▸ **Task**:
The records below must be retyped exactly.

Stored records
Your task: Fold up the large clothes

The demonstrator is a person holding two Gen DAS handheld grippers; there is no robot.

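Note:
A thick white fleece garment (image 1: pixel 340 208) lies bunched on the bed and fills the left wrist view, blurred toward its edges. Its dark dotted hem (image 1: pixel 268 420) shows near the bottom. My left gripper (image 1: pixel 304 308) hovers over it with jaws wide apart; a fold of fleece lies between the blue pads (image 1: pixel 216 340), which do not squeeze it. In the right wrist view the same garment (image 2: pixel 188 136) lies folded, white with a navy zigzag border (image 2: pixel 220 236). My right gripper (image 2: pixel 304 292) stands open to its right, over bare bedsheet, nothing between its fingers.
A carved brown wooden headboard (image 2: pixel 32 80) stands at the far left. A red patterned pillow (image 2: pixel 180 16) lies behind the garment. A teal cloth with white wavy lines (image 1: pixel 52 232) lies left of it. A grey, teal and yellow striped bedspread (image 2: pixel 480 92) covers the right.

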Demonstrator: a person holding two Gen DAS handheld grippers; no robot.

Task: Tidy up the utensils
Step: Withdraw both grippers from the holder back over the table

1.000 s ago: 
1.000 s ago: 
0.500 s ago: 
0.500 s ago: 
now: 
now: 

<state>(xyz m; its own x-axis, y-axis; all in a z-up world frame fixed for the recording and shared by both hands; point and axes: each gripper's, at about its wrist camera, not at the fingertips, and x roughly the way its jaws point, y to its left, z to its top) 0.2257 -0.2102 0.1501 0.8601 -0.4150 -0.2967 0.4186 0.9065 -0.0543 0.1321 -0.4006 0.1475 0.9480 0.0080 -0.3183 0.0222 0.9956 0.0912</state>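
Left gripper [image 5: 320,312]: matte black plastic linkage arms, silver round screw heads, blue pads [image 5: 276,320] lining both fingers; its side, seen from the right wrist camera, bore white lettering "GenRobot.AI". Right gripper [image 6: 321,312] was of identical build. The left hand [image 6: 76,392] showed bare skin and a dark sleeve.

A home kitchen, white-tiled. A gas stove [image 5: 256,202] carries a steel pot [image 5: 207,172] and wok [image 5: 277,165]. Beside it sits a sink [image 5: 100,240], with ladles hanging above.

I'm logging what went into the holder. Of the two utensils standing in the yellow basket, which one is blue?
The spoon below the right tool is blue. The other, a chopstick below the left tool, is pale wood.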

▸ **Written response**:
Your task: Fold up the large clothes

The demonstrator is a person holding two Gen DAS handheld grippers; there is no robot.

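Note:
A thick white fleece garment (image 1: pixel 340 208) lies bunched on the bed and fills the left wrist view, blurred toward its edges. Its dark dotted hem (image 1: pixel 268 420) shows near the bottom. My left gripper (image 1: pixel 304 308) hovers over it with jaws wide apart; a fold of fleece lies between the blue pads (image 1: pixel 216 340), which do not squeeze it. In the right wrist view the same garment (image 2: pixel 188 136) lies folded, white with a navy zigzag border (image 2: pixel 220 236). My right gripper (image 2: pixel 304 292) stands open to its right, over bare bedsheet, nothing between its fingers.
A carved brown wooden headboard (image 2: pixel 32 80) stands at the far left. A red patterned pillow (image 2: pixel 180 16) lies behind the garment. A teal cloth with white wavy lines (image 1: pixel 52 232) lies left of it. A grey, teal and yellow striped bedspread (image 2: pixel 480 92) covers the right.
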
Demonstrator: a person holding two Gen DAS handheld grippers; no robot.

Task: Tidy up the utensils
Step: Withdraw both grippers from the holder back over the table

1.000 s ago: 
1.000 s ago: 
0.500 s ago: 
0.500 s ago: 
now: 
now: 

<state>(xyz m; its own x-axis, y-axis; all in a z-up world frame fixed for the recording and shared by both hands; point and axes: each gripper's, at about its wrist camera, not at the fingertips, and x roughly the way its jaws point, y to its left, z to its top) 0.2257 -0.2102 0.1501 0.8601 -0.4150 -0.2967 0.4186 0.9065 -0.0543 0.1321 -0.4006 0.1475 0.9480 0.0080 -0.3183 0.0222 0.9956 0.0912</state>
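Left gripper [image 5: 320,312]: matte black plastic linkage arms, silver round screw heads, blue pads [image 5: 276,320] lining both fingers; its side, seen from the right wrist camera, bore white lettering "GenRobot.AI". Right gripper [image 6: 321,312] was of identical build. The left hand [image 6: 76,392] showed bare skin and a dark sleeve.

A home kitchen, white-tiled. A gas stove [image 5: 256,202] carries a steel pot [image 5: 207,172] and wok [image 5: 277,165]. Beside it sits a sink [image 5: 100,240], with ladles hanging above.

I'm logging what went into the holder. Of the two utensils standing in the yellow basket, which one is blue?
The spoon below the right tool is blue. The other, a chopstick below the left tool, is pale wood.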

Nothing else is required to finish the exercise.